Transcribe each record exactly as it appears.

___ Data for analysis ___

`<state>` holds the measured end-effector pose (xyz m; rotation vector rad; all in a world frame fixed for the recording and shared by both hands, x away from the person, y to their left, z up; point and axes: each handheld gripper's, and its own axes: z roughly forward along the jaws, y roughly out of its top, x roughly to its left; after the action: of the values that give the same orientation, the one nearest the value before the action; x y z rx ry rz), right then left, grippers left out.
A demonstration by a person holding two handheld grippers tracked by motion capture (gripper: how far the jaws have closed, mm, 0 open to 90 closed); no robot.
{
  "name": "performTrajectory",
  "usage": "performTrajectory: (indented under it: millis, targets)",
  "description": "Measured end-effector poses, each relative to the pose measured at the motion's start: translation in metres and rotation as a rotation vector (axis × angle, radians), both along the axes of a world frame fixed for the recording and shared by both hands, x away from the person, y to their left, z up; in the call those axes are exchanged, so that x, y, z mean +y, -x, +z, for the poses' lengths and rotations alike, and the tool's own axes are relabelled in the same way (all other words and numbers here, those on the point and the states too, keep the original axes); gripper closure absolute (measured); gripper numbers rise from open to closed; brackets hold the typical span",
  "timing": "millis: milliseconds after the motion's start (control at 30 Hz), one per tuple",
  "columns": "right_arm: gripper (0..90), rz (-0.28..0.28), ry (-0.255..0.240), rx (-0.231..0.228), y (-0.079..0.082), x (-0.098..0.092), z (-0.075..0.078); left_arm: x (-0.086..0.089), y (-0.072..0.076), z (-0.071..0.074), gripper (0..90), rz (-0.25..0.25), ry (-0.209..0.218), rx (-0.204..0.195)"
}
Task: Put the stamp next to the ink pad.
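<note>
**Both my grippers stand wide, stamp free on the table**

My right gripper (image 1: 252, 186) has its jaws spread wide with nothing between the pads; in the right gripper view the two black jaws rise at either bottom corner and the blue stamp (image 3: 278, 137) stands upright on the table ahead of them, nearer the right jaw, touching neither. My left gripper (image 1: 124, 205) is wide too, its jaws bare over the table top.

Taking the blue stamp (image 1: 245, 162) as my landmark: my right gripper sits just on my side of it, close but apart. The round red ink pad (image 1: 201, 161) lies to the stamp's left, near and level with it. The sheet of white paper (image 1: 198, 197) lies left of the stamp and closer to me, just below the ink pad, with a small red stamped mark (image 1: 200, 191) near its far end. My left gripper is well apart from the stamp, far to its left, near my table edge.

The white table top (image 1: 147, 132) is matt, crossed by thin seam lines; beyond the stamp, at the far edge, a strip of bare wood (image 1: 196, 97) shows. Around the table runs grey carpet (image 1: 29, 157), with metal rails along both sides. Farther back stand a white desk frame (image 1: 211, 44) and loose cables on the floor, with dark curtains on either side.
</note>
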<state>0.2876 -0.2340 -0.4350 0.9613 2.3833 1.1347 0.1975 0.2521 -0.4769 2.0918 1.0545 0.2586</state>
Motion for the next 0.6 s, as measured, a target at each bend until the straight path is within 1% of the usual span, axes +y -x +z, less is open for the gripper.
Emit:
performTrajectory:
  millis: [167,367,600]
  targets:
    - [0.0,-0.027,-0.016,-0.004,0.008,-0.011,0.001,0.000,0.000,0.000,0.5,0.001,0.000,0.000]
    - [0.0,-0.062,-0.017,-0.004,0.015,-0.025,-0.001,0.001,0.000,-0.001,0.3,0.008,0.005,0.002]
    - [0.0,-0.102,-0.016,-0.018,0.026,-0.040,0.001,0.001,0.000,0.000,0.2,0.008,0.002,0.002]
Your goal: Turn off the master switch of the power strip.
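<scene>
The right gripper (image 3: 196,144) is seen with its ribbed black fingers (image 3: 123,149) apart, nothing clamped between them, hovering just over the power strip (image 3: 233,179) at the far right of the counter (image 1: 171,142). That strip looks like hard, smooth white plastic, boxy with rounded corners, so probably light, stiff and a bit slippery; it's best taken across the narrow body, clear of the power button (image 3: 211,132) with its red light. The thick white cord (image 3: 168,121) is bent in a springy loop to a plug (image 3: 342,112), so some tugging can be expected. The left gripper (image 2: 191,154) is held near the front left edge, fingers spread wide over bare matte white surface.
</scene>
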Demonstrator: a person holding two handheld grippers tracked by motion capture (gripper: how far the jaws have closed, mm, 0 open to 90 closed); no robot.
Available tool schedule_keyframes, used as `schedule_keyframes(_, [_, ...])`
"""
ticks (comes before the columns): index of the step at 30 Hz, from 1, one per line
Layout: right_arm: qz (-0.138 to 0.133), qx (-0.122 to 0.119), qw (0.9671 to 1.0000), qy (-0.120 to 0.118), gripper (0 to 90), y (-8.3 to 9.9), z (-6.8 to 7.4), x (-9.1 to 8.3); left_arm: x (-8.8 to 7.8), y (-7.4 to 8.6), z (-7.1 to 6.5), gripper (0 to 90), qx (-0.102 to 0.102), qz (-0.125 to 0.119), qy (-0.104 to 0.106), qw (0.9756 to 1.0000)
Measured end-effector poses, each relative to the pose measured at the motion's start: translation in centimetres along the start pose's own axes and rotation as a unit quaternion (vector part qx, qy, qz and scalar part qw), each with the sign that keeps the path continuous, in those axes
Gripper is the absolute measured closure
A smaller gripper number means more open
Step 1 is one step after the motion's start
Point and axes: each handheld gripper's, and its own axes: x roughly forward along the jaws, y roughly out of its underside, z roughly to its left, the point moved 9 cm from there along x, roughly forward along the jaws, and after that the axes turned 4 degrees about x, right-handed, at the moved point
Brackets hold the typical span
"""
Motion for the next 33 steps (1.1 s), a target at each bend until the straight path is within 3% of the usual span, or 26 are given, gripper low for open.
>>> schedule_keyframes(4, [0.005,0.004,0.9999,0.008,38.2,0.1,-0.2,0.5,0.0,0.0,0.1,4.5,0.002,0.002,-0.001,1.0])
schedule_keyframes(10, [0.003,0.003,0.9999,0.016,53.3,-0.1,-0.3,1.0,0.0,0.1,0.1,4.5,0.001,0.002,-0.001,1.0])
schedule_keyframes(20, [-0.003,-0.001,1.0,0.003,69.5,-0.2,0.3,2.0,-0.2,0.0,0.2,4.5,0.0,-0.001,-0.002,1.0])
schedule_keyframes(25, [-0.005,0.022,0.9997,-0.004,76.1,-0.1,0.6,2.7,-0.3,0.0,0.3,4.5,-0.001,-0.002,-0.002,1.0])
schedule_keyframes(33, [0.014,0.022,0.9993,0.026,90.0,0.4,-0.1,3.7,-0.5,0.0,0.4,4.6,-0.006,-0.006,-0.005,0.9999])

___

* [Exercise solution]
`<state>` holds the measured end-effector pose (xyz m; rotation vector rad; all in a world frame fixed for the recording and shared by both hands, x away from the person, y to their left, z up; point and axes: each handheld gripper's, and its own axes: z roughly forward along the jaws, y roughly out of its top, x roughly to its left; after the action: of the values that give the same orientation, the one nearest the value before the action; x y z rx ry rz), right then left, grippers left out.
A demonstration by a person holding two handheld grippers tracked by motion capture (gripper: how far the jaws have closed, mm, 0 open to 90 closed); no robot.
{
  "name": "performTrajectory",
  "usage": "performTrajectory: (indented under it: millis, targets)",
  "description": "Measured end-effector poses, each relative to the pose measured at the motion's start: translation in metres and rotation as a rotation vector (axis × angle, radians), both along the axes of a world frame fixed for the recording and shared by both hands, x away from the person, y to their left, z up; in the call those axes are exchanged, so that x, y, z mean +y, -x, +z, for the poses' lengths and rotations alike, and the tool's own axes are relabelled in the same way (all other words and numbers here, those on the point and the states too, keep the original axes); gripper closure absolute (measured); gripper numbers rise from open to closed; brackets hold the typical span",
  "timing": "millis: milliseconds after the motion's start (control at 30 Hz), one per tuple",
  "columns": "right_arm: gripper (0..90), rz (-0.28..0.28), ry (-0.255..0.240), rx (-0.231..0.228), y (-0.079..0.082), x (-0.098..0.092), z (-0.075..0.078); left_arm: x (-0.086..0.089), y (-0.072..0.076), z (-0.071..0.074), gripper (0..90), rz (-0.25..0.25), ry (-0.209..0.218), rx (-0.204..0.195)"
}
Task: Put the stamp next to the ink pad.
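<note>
**Both my grippers stand wide, stamp free on the table**

My right gripper (image 1: 252, 186) has its jaws spread wide with nothing between the pads; in the right gripper view the two black jaws rise at either bottom corner and the blue stamp (image 3: 278, 137) stands upright on the table ahead of them, nearer the right jaw, touching neither. My left gripper (image 1: 124, 205) is wide too, its jaws bare over the table top.

Taking the blue stamp (image 1: 245, 162) as my landmark: my right gripper sits just on my side of it, close but apart. The round red ink pad (image 1: 201, 161) lies to the stamp's left, near and level with it. The sheet of white paper (image 1: 198, 197) lies left of the stamp and closer to me, just below the ink pad, with a small red stamped mark (image 1: 200, 191) near its far end. My left gripper is well apart from the stamp, far to its left, near my table edge.

The white table top (image 1: 147, 132) is matt, crossed by thin seam lines; beyond the stamp, at the far edge, a strip of bare wood (image 1: 196, 97) shows. Around the table runs grey carpet (image 1: 29, 157), with metal rails along both sides. Farther back stand a white desk frame (image 1: 211, 44) and loose cables on the floor, with dark curtains on either side.
</note>
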<state>0.2876 -0.2340 -0.4350 0.9613 2.3833 1.1347 0.1975 0.2521 -0.4769 2.0918 1.0545 0.2586</state>
Motion for the next 0.6 s, as measured, a target at each bend until the straight path is within 1% of the usual span, axes +y -x +z, less is open for the gripper.
Emit:
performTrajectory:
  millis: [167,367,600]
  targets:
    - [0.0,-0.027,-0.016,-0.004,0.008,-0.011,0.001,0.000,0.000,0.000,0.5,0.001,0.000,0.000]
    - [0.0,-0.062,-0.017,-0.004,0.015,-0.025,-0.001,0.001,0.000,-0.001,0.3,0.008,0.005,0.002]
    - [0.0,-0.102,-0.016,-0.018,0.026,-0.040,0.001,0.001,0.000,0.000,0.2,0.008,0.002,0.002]
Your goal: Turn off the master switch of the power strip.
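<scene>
The right gripper (image 3: 196,144) is seen with its ribbed black fingers (image 3: 123,149) apart, nothing clamped between them, hovering just over the power strip (image 3: 233,179) at the far right of the counter (image 1: 171,142). That strip looks like hard, smooth white plastic, boxy with rounded corners, so probably light, stiff and a bit slippery; it's best taken across the narrow body, clear of the power button (image 3: 211,132) with its red light. The thick white cord (image 3: 168,121) is bent in a springy loop to a plug (image 3: 342,112), so some tugging can be expected. The left gripper (image 2: 191,154) is held near the front left edge, fingers spread wide over bare matte white surface.
</scene>
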Demonstrator: a person holding two handheld grippers tracked by motion capture (gripper: how far the jaws have closed, mm, 0 open to 90 closed); no robot.
Available tool schedule_keyframes, used as `schedule_keyframes(_, [_, ...])`
"""
ticks (comes before the columns): index of the step at 30 Hz, from 1, one per line
Layout: right_arm: qz (-0.138 to 0.133), qx (-0.122 to 0.119), qw (0.9671 to 1.0000), qy (-0.120 to 0.118), gripper (0 to 90), y (-8.3 to 9.9), z (-6.8 to 7.4), x (-9.1 to 8.3); left_arm: x (-8.8 to 7.8), y (-7.4 to 8.6), z (-7.1 to 6.5), gripper (0 to 90), qx (-0.102 to 0.102), qz (-0.125 to 0.119), qy (-0.104 to 0.106), qw (0.9756 to 1.0000)
Measured end-effector poses, each relative to the pose measured at the motion's start: translation in centimetres along the start pose's own axes and rotation as a unit quaternion (vector part qx, qy, qz and scalar part qw), each with the sign that keeps the path continuous, in those axes
Gripper is the absolute measured closure
A smaller gripper number means more open
Step 1 is one step after the motion's start
Point and axes: each handheld gripper's, and its own axes: x roughly forward along the jaws, y roughly out of its underside, z roughly to its left, the point moved 9 cm from there along x, roughly forward along the jaws, and after that the axes turned 4 degrees about x, right-handed, at the moved point
Brackets hold the typical span
"""
Motion for the next 33 steps (1.1 s), a target at each bend until the straight path is within 3% of the usual span, or 26 are given, gripper low for open.
>>> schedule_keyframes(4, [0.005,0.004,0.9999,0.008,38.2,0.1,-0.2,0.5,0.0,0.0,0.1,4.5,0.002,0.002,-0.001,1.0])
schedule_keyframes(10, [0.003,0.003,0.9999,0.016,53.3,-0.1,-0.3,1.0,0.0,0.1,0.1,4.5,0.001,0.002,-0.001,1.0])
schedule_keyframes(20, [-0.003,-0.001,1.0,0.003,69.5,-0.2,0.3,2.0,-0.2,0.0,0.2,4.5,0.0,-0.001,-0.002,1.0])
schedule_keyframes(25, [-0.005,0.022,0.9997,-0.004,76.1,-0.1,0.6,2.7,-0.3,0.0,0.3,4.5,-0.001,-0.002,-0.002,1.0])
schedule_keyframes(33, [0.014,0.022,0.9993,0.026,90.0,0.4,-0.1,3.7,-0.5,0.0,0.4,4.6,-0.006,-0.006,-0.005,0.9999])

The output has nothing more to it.